COLLECTED MATERIAL START
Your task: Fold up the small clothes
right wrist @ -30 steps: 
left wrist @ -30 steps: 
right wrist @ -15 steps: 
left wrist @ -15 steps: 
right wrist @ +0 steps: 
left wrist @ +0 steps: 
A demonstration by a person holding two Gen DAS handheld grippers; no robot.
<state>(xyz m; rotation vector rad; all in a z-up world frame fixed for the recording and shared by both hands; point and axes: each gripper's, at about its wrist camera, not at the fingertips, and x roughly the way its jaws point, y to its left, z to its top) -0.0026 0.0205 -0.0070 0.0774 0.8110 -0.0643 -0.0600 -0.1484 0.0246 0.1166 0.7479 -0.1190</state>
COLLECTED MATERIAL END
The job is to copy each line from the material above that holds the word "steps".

* [EXERCISE RESULT]
right wrist @ -30 steps: 
left wrist @ -30 steps: 
right wrist @ -15 steps: 
left wrist @ -15 steps: 
right wrist @ +0 steps: 
left wrist @ +0 steps: 

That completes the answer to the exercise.